Hi I have fitted out several set ups similar to yours & have found that putting more than 3 per circuit causes problems.
These fittings are very inductive so have very high inrush currents at switch on, this can cause switches to burn out and even C curve MCB's to trip.
Now I wire them in pairs on 3 circuits via a 3 pole contactor, then you can use a single weatherproof switch to control all 6 fittings.
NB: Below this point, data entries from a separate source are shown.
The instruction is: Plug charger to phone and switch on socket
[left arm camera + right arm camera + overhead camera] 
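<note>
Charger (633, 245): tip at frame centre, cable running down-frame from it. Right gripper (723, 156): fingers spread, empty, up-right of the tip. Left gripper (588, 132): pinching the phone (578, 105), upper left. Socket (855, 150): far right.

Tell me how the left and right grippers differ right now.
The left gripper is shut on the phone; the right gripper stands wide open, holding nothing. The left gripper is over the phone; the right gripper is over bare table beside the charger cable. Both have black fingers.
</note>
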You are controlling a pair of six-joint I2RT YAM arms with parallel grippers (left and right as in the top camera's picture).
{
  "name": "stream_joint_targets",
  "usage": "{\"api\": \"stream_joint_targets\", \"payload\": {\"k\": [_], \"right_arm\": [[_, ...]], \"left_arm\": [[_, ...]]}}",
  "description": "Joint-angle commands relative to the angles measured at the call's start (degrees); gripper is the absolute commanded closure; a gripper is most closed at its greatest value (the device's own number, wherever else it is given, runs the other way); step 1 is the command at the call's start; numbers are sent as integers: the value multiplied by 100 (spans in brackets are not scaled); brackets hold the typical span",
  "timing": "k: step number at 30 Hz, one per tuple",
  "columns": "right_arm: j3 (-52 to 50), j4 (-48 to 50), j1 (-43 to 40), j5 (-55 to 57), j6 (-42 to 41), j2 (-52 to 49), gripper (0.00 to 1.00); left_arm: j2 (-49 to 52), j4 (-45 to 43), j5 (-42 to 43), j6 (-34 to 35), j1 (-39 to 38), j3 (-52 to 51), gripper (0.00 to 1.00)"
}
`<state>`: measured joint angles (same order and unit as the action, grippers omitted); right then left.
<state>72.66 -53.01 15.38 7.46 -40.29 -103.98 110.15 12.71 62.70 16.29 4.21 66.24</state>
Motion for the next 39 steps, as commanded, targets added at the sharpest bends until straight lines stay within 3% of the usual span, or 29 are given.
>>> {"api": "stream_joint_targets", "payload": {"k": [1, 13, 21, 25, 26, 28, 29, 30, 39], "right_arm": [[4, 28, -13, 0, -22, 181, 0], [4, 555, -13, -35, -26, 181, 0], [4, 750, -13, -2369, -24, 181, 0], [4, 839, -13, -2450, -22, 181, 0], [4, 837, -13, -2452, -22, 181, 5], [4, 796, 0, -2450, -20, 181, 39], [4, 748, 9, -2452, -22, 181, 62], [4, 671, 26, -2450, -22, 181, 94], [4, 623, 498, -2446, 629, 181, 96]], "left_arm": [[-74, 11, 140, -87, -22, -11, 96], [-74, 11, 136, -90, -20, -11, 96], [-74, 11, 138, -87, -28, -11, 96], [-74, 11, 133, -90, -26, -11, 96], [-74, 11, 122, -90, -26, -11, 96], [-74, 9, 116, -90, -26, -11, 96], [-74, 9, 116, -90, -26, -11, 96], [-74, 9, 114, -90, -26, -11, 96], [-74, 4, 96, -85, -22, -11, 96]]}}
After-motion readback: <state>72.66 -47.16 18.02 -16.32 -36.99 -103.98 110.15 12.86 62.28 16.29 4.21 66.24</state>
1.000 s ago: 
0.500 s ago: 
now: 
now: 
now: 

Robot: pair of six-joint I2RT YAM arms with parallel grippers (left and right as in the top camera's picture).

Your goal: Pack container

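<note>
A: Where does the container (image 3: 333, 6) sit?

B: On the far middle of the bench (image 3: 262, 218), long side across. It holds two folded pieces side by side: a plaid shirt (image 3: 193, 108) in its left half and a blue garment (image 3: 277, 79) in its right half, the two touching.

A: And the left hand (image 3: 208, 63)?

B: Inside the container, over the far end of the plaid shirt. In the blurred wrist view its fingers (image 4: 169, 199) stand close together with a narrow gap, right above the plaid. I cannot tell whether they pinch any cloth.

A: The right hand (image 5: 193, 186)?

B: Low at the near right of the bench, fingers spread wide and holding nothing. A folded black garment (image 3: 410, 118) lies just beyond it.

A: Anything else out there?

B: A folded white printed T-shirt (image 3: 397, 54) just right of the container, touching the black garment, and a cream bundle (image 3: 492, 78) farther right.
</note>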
This keeps wiring runs short as don't have to loop down to switches, I fit contactor next to dist bd take Neutrals straight to each pair of lights, lives/lines via contacts and control circuit from board to switch and back to contactor coil, normally get away with C10 mcb's, wire in 2.5mm2 if long runs,
I had similar problems to what Sparx relates I used three phase lighting track which allows a fuse in each lamp supply and I used a contractor with C16 MCB feeding track. Think they were 6 amp fuses in each lamp. They are heavy units and plugged in hanging on jack chain seemed easy way to fit allowing everything to be pre-assembled. I wired all lighting track clips did not trust the spring clips. Cables to track was SWA
All best Eric
PS are you sure High bay lights for cow shed? I would but uncertain on using even low bay lights in most cow sheds I have seen!
A quick check at 60 degrees spread to get 0.66 watts per square foot they will need to be 24 foot from work surface and at 45 degrees 34 foot from work surface. Seems a little on high side for cow shed?